#### [GIVEN MATERIAL]
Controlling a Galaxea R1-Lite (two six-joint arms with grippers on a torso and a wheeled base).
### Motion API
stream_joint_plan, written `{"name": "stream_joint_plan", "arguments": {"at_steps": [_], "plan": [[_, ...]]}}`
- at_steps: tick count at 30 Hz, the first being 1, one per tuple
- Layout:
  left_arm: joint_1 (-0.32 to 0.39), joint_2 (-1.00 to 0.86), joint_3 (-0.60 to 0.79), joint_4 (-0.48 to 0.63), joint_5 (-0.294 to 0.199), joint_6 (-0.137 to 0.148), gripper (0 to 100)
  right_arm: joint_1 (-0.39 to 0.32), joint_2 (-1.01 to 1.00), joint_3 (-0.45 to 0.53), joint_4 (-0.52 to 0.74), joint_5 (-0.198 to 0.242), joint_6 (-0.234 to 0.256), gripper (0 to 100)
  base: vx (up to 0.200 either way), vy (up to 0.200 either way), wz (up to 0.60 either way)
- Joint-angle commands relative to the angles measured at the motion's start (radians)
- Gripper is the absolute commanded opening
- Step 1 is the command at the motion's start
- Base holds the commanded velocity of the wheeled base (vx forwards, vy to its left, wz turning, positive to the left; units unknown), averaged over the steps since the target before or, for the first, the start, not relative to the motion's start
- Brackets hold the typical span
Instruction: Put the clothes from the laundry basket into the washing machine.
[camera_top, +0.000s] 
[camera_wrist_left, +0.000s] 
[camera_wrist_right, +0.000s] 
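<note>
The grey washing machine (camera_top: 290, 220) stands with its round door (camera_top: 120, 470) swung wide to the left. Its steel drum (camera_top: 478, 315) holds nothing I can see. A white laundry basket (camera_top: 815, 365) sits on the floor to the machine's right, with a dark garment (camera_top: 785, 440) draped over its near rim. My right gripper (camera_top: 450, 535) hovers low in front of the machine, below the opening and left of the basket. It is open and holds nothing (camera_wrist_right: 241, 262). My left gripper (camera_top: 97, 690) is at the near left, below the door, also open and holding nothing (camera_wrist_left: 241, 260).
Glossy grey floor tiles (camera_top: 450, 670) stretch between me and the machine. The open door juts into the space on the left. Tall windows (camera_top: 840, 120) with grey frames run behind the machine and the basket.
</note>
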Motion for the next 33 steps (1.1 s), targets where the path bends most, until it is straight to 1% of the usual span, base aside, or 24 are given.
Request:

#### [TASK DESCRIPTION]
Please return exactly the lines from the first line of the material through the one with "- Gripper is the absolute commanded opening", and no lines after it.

#### [EXPECTED ANSWER]
Controlling a Galaxea R1-Lite (two six-joint arms with grippers on a torso and a wheeled base).
### Motion API
stream_joint_plan, written `{"name": "stream_joint_plan", "arguments": {"at_steps": [_], "plan": [[_, ...]]}}`
- at_steps: tick count at 30 Hz, the first being 1, one per tuple
- Layout:
  left_arm: joint_1 (-0.32 to 0.39), joint_2 (-1.00 to 0.86), joint_3 (-0.60 to 0.79), joint_4 (-0.48 to 0.63), joint_5 (-0.294 to 0.199), joint_6 (-0.137 to 0.148), gripper (0 to 100)
  right_arm: joint_1 (-0.39 to 0.32), joint_2 (-1.01 to 1.00), joint_3 (-0.45 to 0.53), joint_4 (-0.52 to 0.74), joint_5 (-0.198 to 0.242), joint_6 (-0.234 to 0.256), gripper (0 to 100)
  base: vx (up to 0.200 either way), vy (up to 0.200 either way), wz (up to 0.60 either way)
- Joint-angle commands relative to the angles measured at the motion's start (radians)
- Gripper is the absolute commanded opening

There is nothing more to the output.